What is being asked:
Filter the material below down to the lines containing the word "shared".

Supplied data:
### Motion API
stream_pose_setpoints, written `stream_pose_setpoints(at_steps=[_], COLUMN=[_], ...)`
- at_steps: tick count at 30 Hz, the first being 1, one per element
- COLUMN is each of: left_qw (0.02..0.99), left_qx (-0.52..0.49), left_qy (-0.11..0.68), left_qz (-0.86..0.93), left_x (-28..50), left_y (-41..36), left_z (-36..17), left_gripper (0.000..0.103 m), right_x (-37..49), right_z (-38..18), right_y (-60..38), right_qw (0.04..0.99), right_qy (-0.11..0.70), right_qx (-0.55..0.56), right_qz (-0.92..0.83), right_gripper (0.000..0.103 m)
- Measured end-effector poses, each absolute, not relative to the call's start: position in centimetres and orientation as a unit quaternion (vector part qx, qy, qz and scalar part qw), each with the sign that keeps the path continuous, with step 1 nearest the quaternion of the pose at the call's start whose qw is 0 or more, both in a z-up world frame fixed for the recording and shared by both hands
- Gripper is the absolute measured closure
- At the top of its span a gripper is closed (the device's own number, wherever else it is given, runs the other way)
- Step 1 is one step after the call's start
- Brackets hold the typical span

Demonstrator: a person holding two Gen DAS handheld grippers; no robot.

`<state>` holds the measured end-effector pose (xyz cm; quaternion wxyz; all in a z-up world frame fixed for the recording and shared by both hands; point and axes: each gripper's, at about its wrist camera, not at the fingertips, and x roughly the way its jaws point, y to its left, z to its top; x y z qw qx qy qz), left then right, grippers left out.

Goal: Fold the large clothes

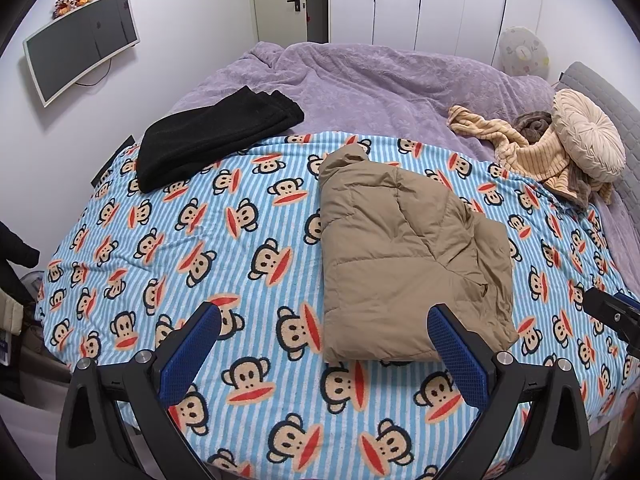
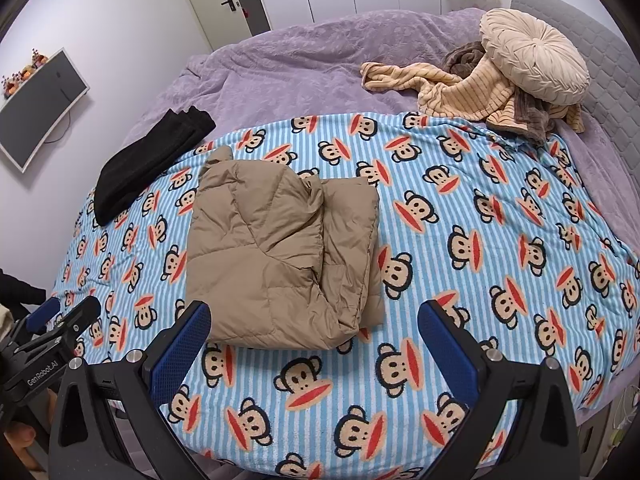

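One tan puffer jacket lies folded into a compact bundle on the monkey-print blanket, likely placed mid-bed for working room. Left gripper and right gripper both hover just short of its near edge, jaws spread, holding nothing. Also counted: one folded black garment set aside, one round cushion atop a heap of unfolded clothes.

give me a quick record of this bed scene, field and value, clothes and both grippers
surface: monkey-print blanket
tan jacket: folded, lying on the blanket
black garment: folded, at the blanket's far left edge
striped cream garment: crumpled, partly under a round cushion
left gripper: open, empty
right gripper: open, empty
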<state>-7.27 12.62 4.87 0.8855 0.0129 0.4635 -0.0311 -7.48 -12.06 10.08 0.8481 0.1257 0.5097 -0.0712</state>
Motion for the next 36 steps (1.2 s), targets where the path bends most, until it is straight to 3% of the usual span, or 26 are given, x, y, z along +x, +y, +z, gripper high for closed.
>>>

Task output:
- Measured end-effector poses, each absolute, not relative to the call's start: position in centimetres and orientation as a unit quaternion (vector part qx, qy, qz and scalar part qw), each with the sign that keeps the path continuous, with step 1 nearest the quaternion of the pose at the call's start whose qw is 0 or more, both in a z-up world frame fixed for the recording and shared by both hands
`<state>` holds the measured end-effector pose (xyz cm; quaternion wxyz; all in a z-up world frame fixed for the recording and shared by both hands; point and axes: each gripper's, at about its wrist camera, not at the fingertips, and x roughly the way its jaws point, y to its left, z to its top; x y z qw qx qy qz), left then right, grippers left out.

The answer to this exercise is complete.